§ **PROBLEM REQUIREMENTS**: Lines from the start of the data through the line containing "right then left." must be given again exactly. Leave the others out.

§ **DATASET ENTRIES**:

────────

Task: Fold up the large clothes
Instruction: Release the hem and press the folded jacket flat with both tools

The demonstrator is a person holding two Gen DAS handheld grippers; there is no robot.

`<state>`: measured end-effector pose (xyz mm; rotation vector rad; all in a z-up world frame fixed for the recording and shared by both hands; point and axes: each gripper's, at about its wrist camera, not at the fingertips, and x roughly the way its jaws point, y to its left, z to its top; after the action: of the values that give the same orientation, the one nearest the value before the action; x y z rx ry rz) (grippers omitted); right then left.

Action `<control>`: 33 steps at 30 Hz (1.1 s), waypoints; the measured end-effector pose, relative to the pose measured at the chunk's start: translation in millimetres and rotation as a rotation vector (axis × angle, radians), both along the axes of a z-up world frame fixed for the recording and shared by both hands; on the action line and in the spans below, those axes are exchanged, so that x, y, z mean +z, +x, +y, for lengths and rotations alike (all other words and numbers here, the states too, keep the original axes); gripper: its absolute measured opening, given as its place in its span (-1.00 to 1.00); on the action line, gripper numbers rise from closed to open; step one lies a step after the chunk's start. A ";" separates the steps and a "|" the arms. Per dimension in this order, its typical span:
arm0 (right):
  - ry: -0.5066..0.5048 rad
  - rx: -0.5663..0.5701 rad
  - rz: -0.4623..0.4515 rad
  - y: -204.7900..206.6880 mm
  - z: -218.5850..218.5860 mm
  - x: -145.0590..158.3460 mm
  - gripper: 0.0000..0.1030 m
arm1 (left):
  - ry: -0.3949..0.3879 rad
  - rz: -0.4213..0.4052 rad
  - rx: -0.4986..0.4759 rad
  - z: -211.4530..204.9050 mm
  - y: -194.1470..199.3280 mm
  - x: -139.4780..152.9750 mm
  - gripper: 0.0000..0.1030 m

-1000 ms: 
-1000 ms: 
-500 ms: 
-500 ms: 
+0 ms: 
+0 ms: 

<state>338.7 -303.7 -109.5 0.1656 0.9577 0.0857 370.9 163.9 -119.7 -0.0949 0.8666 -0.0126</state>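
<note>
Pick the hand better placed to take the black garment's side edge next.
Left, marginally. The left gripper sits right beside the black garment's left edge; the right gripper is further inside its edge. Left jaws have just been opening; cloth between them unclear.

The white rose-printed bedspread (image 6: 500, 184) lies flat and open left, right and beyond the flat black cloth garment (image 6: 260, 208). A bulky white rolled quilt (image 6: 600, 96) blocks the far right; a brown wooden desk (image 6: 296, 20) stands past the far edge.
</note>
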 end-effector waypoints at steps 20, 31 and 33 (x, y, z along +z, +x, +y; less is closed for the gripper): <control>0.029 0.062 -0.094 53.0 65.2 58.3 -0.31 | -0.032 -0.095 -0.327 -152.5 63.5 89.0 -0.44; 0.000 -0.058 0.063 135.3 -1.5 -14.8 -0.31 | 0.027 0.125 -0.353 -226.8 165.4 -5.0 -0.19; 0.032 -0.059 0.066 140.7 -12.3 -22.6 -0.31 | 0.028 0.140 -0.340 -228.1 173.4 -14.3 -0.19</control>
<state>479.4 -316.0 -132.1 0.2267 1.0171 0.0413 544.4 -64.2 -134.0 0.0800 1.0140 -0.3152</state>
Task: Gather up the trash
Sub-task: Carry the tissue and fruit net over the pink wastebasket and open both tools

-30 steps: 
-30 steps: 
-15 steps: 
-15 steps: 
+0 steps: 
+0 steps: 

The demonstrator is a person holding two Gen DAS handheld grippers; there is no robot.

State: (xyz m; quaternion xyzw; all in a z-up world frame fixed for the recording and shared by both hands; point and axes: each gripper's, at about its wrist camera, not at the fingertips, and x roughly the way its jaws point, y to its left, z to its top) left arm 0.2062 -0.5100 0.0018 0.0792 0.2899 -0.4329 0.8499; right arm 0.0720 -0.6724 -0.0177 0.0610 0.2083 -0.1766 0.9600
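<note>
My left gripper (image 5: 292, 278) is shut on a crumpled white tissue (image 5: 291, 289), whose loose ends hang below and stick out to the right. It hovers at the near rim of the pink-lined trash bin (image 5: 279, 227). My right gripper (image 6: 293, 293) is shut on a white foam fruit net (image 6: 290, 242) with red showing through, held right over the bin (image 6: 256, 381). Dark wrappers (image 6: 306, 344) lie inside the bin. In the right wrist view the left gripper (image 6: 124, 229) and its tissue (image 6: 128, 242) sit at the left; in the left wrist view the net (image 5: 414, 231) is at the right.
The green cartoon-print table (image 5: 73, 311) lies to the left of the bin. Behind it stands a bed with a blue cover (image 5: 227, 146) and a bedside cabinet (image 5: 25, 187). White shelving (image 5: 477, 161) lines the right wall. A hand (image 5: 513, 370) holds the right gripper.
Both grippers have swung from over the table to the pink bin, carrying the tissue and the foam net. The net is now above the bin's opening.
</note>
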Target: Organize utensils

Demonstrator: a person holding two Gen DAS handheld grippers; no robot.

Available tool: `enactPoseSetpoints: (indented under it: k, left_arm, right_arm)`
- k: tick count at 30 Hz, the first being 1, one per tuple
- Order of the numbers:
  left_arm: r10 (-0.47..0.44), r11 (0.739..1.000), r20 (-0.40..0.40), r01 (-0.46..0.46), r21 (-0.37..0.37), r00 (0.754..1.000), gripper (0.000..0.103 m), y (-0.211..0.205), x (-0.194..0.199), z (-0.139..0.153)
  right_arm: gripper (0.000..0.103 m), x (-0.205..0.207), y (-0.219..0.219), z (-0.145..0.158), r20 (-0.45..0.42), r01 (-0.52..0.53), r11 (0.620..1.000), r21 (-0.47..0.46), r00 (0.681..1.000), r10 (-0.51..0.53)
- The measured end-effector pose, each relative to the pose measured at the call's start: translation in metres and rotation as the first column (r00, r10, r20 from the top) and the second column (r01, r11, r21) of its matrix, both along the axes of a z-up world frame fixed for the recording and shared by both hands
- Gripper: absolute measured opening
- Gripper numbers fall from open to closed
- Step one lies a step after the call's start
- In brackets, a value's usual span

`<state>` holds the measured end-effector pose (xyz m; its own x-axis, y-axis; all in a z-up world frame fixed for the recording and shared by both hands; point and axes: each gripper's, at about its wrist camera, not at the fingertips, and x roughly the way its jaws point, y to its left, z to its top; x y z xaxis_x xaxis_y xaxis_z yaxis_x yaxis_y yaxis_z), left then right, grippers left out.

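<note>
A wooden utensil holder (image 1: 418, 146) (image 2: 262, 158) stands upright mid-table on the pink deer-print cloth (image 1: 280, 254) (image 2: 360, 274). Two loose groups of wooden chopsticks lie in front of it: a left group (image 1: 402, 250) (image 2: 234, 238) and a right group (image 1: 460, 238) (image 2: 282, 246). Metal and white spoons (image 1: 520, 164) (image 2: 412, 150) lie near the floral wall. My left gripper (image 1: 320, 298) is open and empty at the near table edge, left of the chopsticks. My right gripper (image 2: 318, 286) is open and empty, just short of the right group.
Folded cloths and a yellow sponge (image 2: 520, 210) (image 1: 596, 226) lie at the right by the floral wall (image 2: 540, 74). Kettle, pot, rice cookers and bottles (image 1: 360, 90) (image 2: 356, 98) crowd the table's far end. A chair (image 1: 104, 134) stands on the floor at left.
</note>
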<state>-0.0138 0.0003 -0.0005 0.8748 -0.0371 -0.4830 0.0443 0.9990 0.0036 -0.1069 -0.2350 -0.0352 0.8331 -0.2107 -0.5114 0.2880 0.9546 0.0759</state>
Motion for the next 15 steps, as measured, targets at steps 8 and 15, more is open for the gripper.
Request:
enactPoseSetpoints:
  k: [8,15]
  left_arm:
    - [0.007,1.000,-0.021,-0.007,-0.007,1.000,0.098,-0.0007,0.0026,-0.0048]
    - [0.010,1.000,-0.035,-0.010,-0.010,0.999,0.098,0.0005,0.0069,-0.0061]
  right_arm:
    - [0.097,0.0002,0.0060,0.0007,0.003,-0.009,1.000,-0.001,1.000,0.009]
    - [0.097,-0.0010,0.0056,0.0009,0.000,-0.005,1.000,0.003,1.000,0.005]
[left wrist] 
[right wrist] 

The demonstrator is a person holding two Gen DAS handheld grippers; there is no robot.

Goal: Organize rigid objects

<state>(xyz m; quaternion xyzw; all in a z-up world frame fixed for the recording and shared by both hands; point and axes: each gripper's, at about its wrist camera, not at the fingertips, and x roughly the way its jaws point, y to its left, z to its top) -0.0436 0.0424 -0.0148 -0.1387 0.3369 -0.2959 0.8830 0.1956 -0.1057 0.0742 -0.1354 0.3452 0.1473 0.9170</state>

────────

§ **EXERCISE RESPONSE**:
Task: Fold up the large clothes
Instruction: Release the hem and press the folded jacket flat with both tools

The demonstrator is a person holding two Gen DAS handheld grippers; there is no robot.

`<state>`: measured end-effector pose (xyz mm; rotation vector rad; all in a z-up world frame fixed for the recording and shared by both hands; point and axes: each gripper's, at about its wrist camera, not at the fingertips, and x roughly the way its jaws point, y to its left, z to its top; after the action: of the values that give the same orientation, the one nearest the value before the action; x y z rx ry rz) (grippers omitted); right then left.

Nothing else belongs in the answer.